Comme je l’avais déjà fait en ce lieu, je fais servir un vin du Jura, car je trouve que la continuité gustative va jusqu’à l’osmose. J’ai choisi un Château Chalon Vichot-Girod de Névy-sur-Seille 1959 que j’ai pris ce matin dans ma cave. La couleur est d’un bel or et le vin est légèrement trouble du fait du voyage. Patrick, le sommelier, a brisé le bouchon qui est tombé dans la bouteille. Je sers les verres et extirpe un à un les morceaux tombés dans le liquide. Mon intuition est que le vin du Jura ira avec le 2000 qui avait offert des évocations de noix très nettes.  Et l’osmose est incroyable. Le Château Chalon se place d’emblée en chevalier-servant  du 2000 qui prend une ampleur rare et domine le vin jaune. J’essaie ensuite avec le 1966 et le Château Chalon continue de jouer le rôle de Monsieur Loyal, épanouissant le champagne en lui apportant plus de joie.

Nous nous dirigeons ensuite au restaurant « Les Grains d’argent » à Dizy que Richard visite pour la première fois. Le décor est agréable, le service est attentionné, mais on sent une atmosphère guindée qui veut se pousser du col. La jeune fille qui annonce les plats impose le silence pour délivrer son message. Quand j’ai suggéré que l’on apporte des verres pour finir le Château Chalon la patronne m’a regardé avec effroi, comme si je lui faisais des propositions que la morale réprouve. Elle a refusé. Je n’ai pas insisté. Tout ceci est assez poussiéreux, mais la cuisine est bonne. Le marbré de foie de canard aux truffes est extrêmement goûteux, la matelote d’anguille en cocotte est vraiment de première grandeur et la volaille de Bresse en demi-deuil, risotto crémeux aux truffes est bien exécutée. L’absence du Château Chalon se fait cruellement sentir sur ce plat. Le repas s’est agrémenté de Champagne Dom Pérignon 1999 qui est d’un épanouissement croissant.
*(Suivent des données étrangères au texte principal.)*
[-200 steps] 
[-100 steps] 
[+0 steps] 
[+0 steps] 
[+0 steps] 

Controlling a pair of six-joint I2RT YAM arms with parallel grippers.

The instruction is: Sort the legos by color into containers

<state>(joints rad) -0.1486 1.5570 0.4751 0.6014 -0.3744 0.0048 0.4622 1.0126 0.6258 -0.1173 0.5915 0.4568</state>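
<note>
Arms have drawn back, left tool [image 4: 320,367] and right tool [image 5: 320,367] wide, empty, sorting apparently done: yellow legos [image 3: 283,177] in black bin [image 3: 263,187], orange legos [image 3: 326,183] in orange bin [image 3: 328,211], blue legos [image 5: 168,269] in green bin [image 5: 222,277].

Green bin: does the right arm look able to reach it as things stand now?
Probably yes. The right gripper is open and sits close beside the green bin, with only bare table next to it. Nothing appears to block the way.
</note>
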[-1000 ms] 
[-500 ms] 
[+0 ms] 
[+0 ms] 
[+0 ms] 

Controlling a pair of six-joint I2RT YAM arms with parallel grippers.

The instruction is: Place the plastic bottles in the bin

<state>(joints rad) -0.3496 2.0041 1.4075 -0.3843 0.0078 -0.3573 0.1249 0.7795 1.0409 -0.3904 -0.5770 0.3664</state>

Richard aime son enfant mais ce n’est pas celui que je préfère de la série 96, 98, 99, 00. Comme on le sait, ces Champagne Dom Pérignon sont tous différents et trouvent leurs amoureux.

La joyeuse bande continuait son chemin en champagne, dont Salon. La tentation était forte de les suivre, mais demain, c’est l’académie des vins anciens. Il faut être raisonnable, même si le monde du champagne m’enflamme. J’ai donné le reste du Château Chalon à cette jeune bande d’amis. Cette visite à Dom Pérignon fut un grand bonheur.